I've never felt any slop or drop in the head. I'm assuming that the machine simply relies on the weight of the head to lower it as the "feed" screw is lowered. I'm pretty sure this machine has square ways, I don't remember them being V shaped or dovetailed. I don't even remember if there is an adjustable gib to "tension" with. I'm just "researching" for the next time I decide to tear into it.

thanks,
Ken

customcutter
07-23-2012, 08:19 PM
This sort of behaviour can be caused by the gibs being loose or too tight.

I'm assuming the head rides on dovetails and has an adjustable gib of some kind.

If the gib is loose then the head is sitting at an angle relative to the dovetails and so jams up and jumps instead of sliding smoothly, if it's too tight then there's too much friction and the nut/screw will give a bit before a sudden movement occurs.

The general procedure is to pop a DI on the head, loosen the gib up, then crank it up and down measuring the backlash.
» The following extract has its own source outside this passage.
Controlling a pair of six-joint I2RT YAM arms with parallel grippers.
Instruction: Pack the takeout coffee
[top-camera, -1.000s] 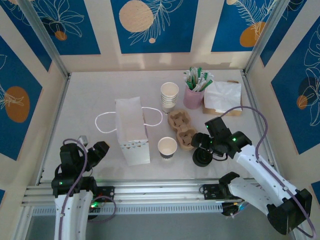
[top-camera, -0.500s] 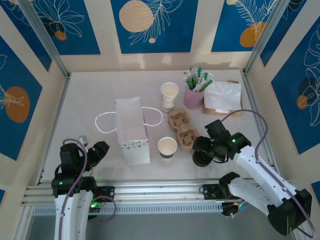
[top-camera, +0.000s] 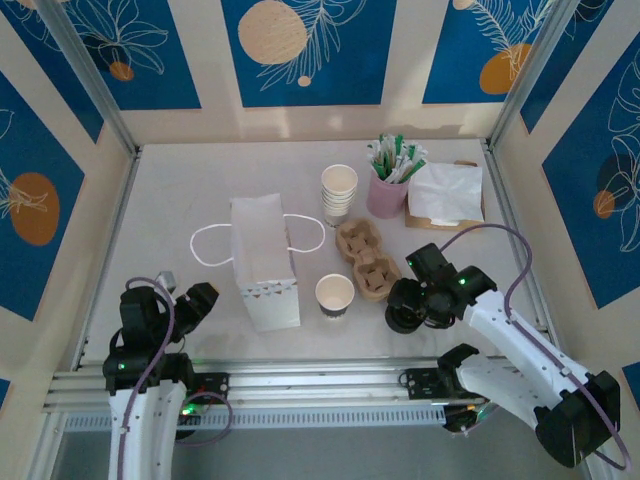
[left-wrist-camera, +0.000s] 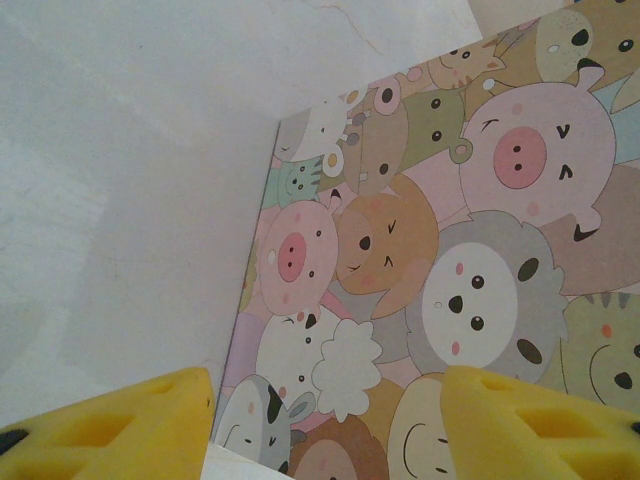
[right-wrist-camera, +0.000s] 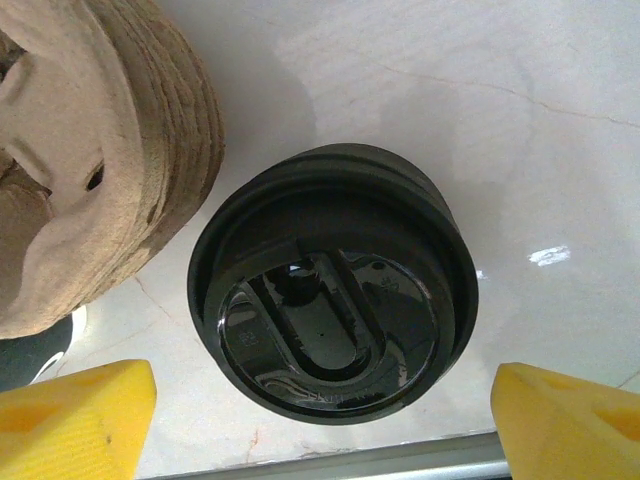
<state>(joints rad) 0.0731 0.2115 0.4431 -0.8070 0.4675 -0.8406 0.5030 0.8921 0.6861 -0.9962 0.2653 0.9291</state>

Increase gib pressure steadily and the backlash will drop, then begin to climb again. You want to set the gibs at the lowest point of backlash.

Loply:

Any chance it could be caused by using the "wrong" way oil. I just used some motor oil that was handy (ignorance, years ago, and it's been sitting the last 15 years). I'm not sure if there is any way to tension the gibs, but I'm thinking that there is "wear" in the areas where the head lowers properly, and then when it gets low enough, into the "unworn" area it is "tightening" up. Like I told Oldtiffie, right now I'm doing "research" for when i get ready to tear into it again this fall season when the grass quits growing. I'll definetly(sp) try your recommended procedure.